-------- DATASET SECTION --------

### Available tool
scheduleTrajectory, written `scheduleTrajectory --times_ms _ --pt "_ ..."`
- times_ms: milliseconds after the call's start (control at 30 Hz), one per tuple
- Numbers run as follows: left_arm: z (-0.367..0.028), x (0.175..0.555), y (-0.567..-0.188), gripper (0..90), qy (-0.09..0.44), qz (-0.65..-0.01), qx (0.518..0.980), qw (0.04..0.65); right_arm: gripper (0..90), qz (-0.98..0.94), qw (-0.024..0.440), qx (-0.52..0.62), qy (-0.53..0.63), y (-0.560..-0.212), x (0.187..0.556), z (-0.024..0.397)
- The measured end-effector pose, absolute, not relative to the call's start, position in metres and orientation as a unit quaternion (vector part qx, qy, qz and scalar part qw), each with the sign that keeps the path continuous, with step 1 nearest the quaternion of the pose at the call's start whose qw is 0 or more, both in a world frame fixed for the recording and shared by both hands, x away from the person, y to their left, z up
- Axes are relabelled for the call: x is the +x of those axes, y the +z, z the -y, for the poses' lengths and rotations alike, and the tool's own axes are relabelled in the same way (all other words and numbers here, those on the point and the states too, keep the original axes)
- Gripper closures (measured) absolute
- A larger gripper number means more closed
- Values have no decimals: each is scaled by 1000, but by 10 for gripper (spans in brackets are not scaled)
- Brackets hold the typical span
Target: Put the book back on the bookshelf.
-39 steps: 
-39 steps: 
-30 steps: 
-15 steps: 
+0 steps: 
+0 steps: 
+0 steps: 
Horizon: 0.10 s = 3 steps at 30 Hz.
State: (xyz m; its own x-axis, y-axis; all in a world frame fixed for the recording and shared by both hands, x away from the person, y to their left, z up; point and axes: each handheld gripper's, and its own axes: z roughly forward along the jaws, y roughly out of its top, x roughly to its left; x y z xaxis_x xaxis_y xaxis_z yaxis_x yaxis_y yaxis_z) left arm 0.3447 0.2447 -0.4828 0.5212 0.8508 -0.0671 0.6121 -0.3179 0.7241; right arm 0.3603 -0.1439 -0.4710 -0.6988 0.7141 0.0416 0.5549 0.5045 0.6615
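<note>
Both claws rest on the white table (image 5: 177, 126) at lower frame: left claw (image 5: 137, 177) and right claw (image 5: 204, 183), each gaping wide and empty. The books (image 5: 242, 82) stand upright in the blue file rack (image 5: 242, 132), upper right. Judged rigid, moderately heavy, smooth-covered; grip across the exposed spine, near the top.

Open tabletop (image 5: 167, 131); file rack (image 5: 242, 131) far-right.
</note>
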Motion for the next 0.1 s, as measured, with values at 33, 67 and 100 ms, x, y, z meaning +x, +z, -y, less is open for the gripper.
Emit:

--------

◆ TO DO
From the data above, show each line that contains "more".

◆ EXERCISE RESPONSE
- The measured end-effector pose, absolute, not relative to the call's start, position in metres and orientation as a unit quaternion (vector part qx, qy, qz and scalar part qw), each with the sign that keeps the path continuous, with step 1 nearest the quaternion of the pose at the call's start whose qw is 0 or more, both in a world frame fixed for the recording and shared by both hands, x away from the person, y to their left, z up
- A larger gripper number means more closed

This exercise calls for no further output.